El defiende que el comprador de hoy ha cambiado, “además de pedir calidad” en los productos exige una “relación emocional” con el proveedor

Si se sabe que retener a un cliente es lo mejor para la empresa, ¿por qué no se hace? Según revela el autor del libro, Jesús María Fernández Acebes, profesor de la Escuela Técnica Superior de Ingeniería de Bilbao y consultor en Fidelización, dos son las razones fundamentales por las que se está cayendo en este error: una, la gran diferencia que hay entre el convencimiento lógico y el del corazón y, la otra, el desconocimiento existente sobre quién es el comprador. “Mientras no se interiorice que, hoy, el corazón tiene un protagonismo determinante, la brecha con el cliente cada vez será mayor y el fracaso cada vez más frecuente”, alerta.

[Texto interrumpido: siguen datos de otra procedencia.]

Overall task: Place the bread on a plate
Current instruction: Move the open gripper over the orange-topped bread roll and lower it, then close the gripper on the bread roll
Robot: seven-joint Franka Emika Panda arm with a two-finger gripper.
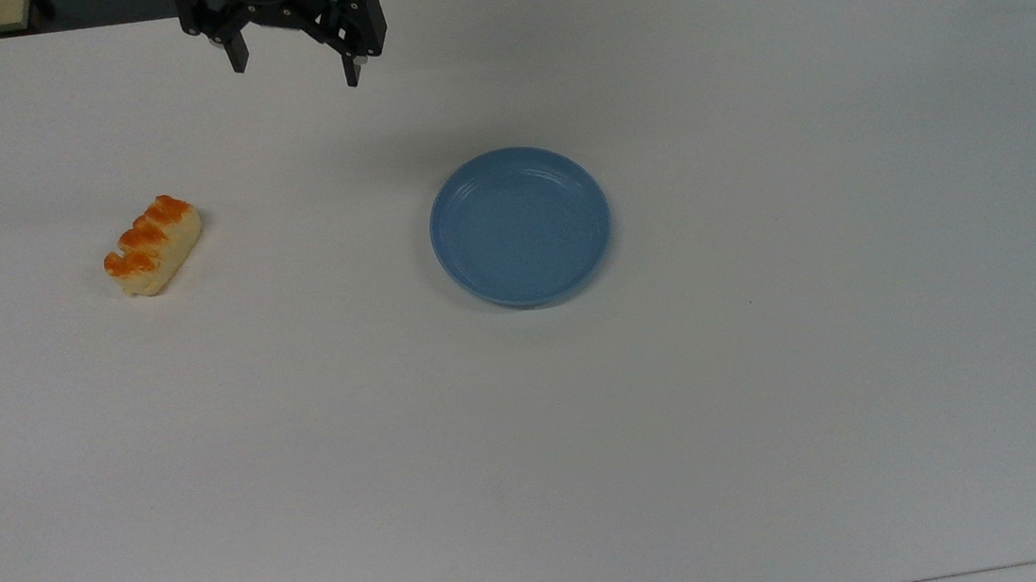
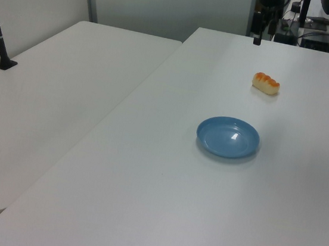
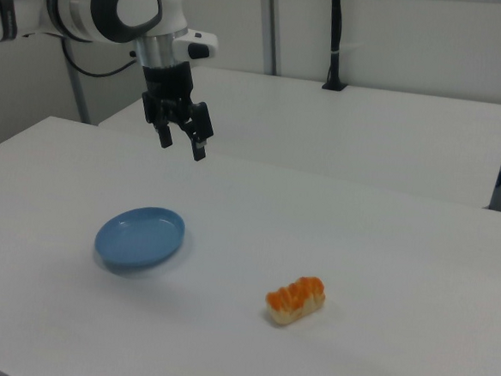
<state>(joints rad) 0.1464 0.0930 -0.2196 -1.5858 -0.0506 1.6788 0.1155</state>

El itinerario de la fidelización. Los siete jalones a recorrer para conseguir la auténtica lealtad del cliente contempla la visión del profesor de la UPV/EHU sobre lo que debe ser hoy la relación con el comprador, “pilar básico sobre la que se erige la empresa”. Esta última afirmación dejará de ser una convicción “aprendida” por el empresario para pasar a ser sentida, según Fernández, cuando “lo emocional deje de estar mal visto y tome protagonismo significativo”. En el comprador de hoy, dice el autor, priman otros aspectos que le hacen optar por una oferta “sin que sea la mejor objetivamente”. El comprador exige una relación con el proveedor totalmente distinta a la que ha habido hasta ahora. “Una relación basada en la calidad, precio y servicio, por muy excelentes que sean, ya no es suficiente. Quiere encontrar en el proveedor algo que le haga sentirse más lleno, más seguro, más tranquilo…”, explica el profesor.

Ni la tecnología más avanzada, ni la inversión en más alta, ni los profesionales con los coeficientes más altos…garantizan la continuación de una empresa en el mercado hoy en día. Tal permanencia, la atribuye el autor, “exclusivamente”, a mantener una cartera de clientes fieles. Y eso se consigue solo sabiendo lo que entraña en realidad el ser fiel. “La fidelidad es un sentimiento, luego no se puede comprar, solamente se merece”.

Otra de las ideas que plantea el autor, ingeniero industrial y diplomado en marketing de formación, defiende que las PYMEs solo pueden ser innovadoras si van de la mano del cliente, “si es un auténtico compañero de viaje. En este sentimiento de sociedad es cuando la innovación se hace presente. En ocasiones podrá ser la innovación radical, proveniente de la I+D, en otras intercambios y combinaciones de experiencia profesional, pero en la mayoría serán soluciones novedosas a necesidades concretas, tanto de la PYME como de su clientela”.